Lines in the listing under this task are to be copied exactly.

════════════════

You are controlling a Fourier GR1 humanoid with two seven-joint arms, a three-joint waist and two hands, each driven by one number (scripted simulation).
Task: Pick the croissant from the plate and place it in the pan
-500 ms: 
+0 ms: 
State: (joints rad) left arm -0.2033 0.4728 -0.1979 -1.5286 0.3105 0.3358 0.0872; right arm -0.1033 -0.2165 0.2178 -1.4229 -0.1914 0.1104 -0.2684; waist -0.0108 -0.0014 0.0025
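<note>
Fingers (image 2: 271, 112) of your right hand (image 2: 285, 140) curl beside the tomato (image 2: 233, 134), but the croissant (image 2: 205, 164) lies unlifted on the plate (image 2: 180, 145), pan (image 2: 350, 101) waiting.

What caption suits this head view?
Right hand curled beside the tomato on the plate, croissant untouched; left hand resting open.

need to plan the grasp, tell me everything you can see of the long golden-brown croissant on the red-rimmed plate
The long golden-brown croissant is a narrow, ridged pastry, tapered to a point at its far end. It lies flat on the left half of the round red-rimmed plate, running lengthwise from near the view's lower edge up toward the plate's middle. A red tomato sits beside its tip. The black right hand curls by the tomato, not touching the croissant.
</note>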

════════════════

# TASK ANSWER
You are controlling a Fourier GR1 humanoid with two seven-joint arms, a three-joint waist and two hands, each driven by one number (scripted simulation).
Task: Pick the croissant from the plate and place it in the pan
-500 ms: 
+0 ms: 
State: (joints rad) left arm -0.2033 0.4728 -0.1979 -1.5286 0.3105 0.3358 0.0872; right arm -0.1033 -0.2165 0.2178 -1.4229 -0.1914 0.1104 -0.2684; waist -0.0108 -0.0014 0.0025
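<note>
Fingers (image 2: 271, 112) of your right hand (image 2: 285, 140) curl beside the tomato (image 2: 233, 134), but the croissant (image 2: 205, 164) lies unlifted on the plate (image 2: 180, 145), pan (image 2: 350, 101) waiting.

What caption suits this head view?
Right hand curled beside the tomato on the plate, croissant untouched; left hand resting open.

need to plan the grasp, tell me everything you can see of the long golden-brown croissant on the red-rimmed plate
The long golden-brown croissant is a narrow, ridged pastry, tapered to a point at its far end. It lies flat on the left half of the round red-rimmed plate, running lengthwise from near the view's lower edge up toward the plate's middle. A red tomato sits beside its tip. The black right hand curls by the tomato, not touching the croissant.
</note>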

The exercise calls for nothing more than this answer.